= HOW TO COMPLETE THIS TASK =
The line containing "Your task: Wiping" and every line after it, through the last one below: output exactly these and nothing else.

╔══

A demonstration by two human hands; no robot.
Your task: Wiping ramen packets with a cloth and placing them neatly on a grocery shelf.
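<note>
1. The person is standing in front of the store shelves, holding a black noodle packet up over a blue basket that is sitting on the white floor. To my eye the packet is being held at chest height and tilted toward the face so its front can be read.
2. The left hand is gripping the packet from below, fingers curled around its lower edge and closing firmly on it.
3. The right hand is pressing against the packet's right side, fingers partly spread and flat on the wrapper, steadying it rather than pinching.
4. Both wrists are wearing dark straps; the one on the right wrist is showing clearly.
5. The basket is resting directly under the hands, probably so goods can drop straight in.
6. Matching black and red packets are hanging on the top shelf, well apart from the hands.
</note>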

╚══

= REPLY TO THE EXERCISE =
Your task: Wiping ramen packets with a cloth and placing them neatly on a grocery shelf.
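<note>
1. The person is standing in front of the store shelves, holding a black noodle packet up over a blue basket that is sitting on the white floor. To my eye the packet is being held at chest height and tilted toward the face so its front can be read.
2. The left hand is gripping the packet from below, fingers curled around its lower edge and closing firmly on it.
3. The right hand is pressing against the packet's right side, fingers partly spread and flat on the wrapper, steadying it rather than pinching.
4. Both wrists are wearing dark straps; the one on the right wrist is showing clearly.
5. The basket is resting directly under the hands, probably so goods can drop straight in.
6. Matching black and red packets are hanging on the top shelf, well apart from the hands.
</note>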

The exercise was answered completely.